Which explains to a large extent the bleakness. The exposed materiality and the almost unvarying scheme of black and white reminded me of demolition sites or bombed-out houses. With these the spectator might dimly reconstruct the identity of the building from its exposed and smashed materials-the rubble of plaster, bricks, timber and pipes and the broken shells of walls. Similarly, standing before Kinder's art the spectator must salvage something from the wreckage and rebuild an identity from fragments
Certainly, "that which is omitted" is crucial to these works. The spectator is never given the entire story. In a statement released with the exhibition, Kinder writes of "the lure of gaps, breaks, splinterings, broken hinges" the non-existent content of art; its suggestibility. And speaking to Kinder about his work confirmed to me this commitment to the spectator's moment. He wouldn't be drawn to define his work, to reveal its identity, but preferred to withdraw to the position of being just another spectator filling the gaps as best he can.
If Simple Moments, then, is centred on the spectator's moment, it is a moment Kinder seems to wish to make as problematic as possible. His assemblages are hybrids of the representational, the conceptual and the abstract. Large scale representations in charcoal of what seem to be Seventeenth Century prints are set in relation to news headlines and to abstract forms of metal, wood and canvas. These pieces are resistant to a single thesis of interpretation; they require a piecemeal approach, in fact, a further shattering-that of the interpretive moment. One is made aware of the tenuousness of one's understanding. Even representational elements have been 'arbitrarily' cut. The images do not reduce to a simple whole, but rather suggest the existence of that missing fragment which would, if restored, supply the key to an understanding.
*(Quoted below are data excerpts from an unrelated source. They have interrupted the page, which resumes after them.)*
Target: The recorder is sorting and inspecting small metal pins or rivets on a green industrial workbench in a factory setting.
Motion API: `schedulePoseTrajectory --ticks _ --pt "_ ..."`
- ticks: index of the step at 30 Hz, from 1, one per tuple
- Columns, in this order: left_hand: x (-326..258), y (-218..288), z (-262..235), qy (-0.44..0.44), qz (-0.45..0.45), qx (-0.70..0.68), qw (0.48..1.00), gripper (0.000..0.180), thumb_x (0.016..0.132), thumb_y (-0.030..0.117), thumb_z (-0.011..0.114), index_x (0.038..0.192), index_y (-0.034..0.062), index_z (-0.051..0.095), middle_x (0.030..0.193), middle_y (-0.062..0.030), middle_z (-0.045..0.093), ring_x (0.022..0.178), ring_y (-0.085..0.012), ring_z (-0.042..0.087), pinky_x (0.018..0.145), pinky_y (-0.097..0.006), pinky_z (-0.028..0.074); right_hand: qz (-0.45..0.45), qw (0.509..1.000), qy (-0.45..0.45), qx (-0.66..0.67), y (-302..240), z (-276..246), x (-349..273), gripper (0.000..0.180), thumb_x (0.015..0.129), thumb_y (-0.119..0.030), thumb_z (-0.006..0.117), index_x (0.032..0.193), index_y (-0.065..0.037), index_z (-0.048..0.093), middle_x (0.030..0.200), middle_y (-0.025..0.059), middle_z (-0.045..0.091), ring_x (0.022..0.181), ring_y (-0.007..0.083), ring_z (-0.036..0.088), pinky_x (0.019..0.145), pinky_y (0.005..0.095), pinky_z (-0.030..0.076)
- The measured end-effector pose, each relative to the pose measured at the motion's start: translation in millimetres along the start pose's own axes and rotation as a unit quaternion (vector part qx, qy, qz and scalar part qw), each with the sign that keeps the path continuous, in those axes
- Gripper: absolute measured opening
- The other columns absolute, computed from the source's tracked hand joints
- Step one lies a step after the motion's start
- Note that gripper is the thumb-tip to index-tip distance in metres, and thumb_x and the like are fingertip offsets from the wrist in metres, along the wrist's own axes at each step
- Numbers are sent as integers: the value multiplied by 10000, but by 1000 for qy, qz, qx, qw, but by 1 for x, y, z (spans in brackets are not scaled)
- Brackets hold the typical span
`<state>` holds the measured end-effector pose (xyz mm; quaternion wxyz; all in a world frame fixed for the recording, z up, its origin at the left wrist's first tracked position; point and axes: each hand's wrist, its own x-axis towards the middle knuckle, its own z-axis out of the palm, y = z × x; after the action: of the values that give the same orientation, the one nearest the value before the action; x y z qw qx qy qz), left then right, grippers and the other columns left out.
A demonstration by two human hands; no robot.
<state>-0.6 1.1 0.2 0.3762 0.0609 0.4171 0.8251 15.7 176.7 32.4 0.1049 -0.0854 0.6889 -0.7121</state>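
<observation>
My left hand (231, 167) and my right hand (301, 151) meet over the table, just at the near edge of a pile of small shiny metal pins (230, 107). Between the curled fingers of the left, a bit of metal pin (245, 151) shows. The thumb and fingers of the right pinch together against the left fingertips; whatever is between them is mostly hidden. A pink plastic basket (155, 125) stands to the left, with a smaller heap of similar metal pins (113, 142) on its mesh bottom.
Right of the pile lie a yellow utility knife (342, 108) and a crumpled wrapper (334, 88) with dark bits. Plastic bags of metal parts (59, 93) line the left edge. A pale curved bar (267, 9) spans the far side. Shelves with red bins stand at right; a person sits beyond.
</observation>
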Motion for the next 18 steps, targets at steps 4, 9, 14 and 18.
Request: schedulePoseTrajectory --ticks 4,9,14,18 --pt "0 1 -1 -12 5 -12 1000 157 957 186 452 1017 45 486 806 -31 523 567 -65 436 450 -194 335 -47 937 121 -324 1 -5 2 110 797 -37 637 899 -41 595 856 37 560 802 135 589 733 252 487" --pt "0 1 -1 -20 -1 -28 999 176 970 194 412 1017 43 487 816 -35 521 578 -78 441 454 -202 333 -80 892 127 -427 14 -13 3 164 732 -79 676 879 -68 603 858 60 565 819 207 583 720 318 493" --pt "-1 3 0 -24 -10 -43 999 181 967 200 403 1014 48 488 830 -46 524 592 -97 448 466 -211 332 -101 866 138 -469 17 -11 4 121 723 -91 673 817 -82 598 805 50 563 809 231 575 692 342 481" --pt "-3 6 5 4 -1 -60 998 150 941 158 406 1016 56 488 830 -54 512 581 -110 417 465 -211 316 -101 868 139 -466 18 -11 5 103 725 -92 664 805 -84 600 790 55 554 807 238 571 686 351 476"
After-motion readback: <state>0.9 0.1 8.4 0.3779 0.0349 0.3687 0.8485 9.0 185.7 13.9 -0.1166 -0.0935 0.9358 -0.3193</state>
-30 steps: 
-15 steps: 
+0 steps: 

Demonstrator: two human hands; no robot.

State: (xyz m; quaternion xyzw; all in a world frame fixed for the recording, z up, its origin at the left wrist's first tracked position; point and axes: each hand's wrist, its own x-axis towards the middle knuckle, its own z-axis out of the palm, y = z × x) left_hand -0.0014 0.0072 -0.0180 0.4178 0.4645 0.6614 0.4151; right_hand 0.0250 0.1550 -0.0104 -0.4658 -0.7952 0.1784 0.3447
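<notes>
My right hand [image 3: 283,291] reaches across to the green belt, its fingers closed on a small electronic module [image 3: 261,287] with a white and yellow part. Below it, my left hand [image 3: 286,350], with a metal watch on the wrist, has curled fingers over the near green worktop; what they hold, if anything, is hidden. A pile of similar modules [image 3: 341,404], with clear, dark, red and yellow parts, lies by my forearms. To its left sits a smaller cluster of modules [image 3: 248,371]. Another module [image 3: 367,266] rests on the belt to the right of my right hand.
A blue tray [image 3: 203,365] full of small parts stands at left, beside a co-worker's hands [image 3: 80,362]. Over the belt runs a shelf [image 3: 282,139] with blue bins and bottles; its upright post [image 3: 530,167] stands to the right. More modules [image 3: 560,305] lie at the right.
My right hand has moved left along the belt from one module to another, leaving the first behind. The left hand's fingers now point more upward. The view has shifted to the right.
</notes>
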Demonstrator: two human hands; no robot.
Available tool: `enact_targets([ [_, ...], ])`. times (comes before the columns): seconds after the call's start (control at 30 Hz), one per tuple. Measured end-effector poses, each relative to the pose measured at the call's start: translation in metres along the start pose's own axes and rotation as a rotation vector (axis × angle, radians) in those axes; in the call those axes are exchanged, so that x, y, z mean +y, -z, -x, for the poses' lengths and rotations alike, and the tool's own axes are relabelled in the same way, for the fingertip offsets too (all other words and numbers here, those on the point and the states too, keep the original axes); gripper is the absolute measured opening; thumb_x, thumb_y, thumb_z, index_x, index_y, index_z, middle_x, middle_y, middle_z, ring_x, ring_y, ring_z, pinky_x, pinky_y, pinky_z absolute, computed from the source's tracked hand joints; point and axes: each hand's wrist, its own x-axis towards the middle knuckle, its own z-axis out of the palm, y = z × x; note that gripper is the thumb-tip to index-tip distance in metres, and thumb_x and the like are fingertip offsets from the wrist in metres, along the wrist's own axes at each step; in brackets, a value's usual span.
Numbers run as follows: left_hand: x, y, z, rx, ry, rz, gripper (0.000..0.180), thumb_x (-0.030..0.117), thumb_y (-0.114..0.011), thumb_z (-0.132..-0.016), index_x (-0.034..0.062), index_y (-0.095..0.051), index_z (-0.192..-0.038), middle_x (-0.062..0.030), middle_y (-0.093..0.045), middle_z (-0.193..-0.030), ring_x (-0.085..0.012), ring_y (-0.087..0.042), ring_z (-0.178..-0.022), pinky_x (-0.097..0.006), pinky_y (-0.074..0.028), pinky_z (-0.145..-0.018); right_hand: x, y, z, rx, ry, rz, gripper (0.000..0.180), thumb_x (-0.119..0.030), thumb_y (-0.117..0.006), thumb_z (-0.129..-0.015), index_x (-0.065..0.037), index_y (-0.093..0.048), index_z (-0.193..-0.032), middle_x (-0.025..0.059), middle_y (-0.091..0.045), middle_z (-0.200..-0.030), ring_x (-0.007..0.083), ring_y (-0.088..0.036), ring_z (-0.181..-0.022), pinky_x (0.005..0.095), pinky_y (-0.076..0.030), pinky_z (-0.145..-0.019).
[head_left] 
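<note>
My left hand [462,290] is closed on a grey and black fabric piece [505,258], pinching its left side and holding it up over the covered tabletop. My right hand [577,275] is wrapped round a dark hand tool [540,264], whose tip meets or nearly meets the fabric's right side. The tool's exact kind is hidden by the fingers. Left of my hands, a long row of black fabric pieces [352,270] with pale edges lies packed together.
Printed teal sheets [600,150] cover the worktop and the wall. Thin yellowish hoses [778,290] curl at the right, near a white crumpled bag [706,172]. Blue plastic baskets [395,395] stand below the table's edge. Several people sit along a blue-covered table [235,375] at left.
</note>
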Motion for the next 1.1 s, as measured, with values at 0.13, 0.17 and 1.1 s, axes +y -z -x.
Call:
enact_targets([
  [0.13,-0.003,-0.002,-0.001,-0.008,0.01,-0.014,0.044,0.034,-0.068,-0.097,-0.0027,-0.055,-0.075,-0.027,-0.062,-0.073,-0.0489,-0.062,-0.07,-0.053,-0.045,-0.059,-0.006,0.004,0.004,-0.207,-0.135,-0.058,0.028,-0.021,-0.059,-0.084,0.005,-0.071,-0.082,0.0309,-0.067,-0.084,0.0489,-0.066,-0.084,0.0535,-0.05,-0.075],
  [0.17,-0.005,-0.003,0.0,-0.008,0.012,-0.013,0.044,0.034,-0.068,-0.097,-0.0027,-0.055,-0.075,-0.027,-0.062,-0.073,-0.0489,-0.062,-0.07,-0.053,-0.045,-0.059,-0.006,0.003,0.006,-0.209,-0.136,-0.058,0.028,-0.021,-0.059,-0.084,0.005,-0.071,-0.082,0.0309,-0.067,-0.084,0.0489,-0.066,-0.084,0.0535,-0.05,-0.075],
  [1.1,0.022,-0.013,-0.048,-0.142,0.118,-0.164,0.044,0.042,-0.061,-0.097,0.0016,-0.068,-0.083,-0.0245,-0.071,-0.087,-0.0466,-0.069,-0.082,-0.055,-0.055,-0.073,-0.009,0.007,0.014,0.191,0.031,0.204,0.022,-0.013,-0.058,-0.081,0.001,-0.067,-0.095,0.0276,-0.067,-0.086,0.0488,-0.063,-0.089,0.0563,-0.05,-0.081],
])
One is forced to build on uncertain foundations.
Going further, Kinder links the spectator's moment with the construction of the spectator's own identity. Into a number of the collages he has incorporated small mirrors, but viewers are prevented a full view of themselves by the imposition of a black square at the centre of each mirror. Reflection occurs in strips along the edges. A few years ago, Kinder incorporated similar black squares into his work, but then they appeared in the centre of newsprint, ostensibly as a reminder of how information is editorialised against our will and interests. Our reconstruction of the world is from fragments, as is our reconstruction of art and, as Kinder seems to suggest here, our reconstruction of self—all three linked by the act of viewing.
For many years now, Kinder has been expressing a deep concern about the proliferation of oppressive power structures. His art operates intellectually and aesthetically against systems of suppression and domination, of media manipulation, of unrestrained police power, of torture and coercion, compliance and complicity. The fractured nature of his collages can be read as a resistance to authoritarian control and strictures, as answer to absolutist proclamations of the 'Truth' and as a countermand for ambiguity and subjectivity. His work mirrors the world around us, but first he shatters the mirror so as to reflect a world already fragmented by information media which give primacy to the most sensational reality by reducing complexity to the self-serving agenda of ideology. In 'harbouring thoughts likely to disrupt the public order' MEMORY BLOCK (Elimination) Kinder takes what seem to be stills from a television interview with a terrorist, his ideological rationale reproduced in part as subtitles, and juxtaposes stark images of a massacre, the results of such glib ideology.
Neither tell us the whole story—each is a shard of a complicated reality which we create as best we can.
And perhaps an effected coarseness and sombreness in the presentation is the only way to express a world containing such brute events.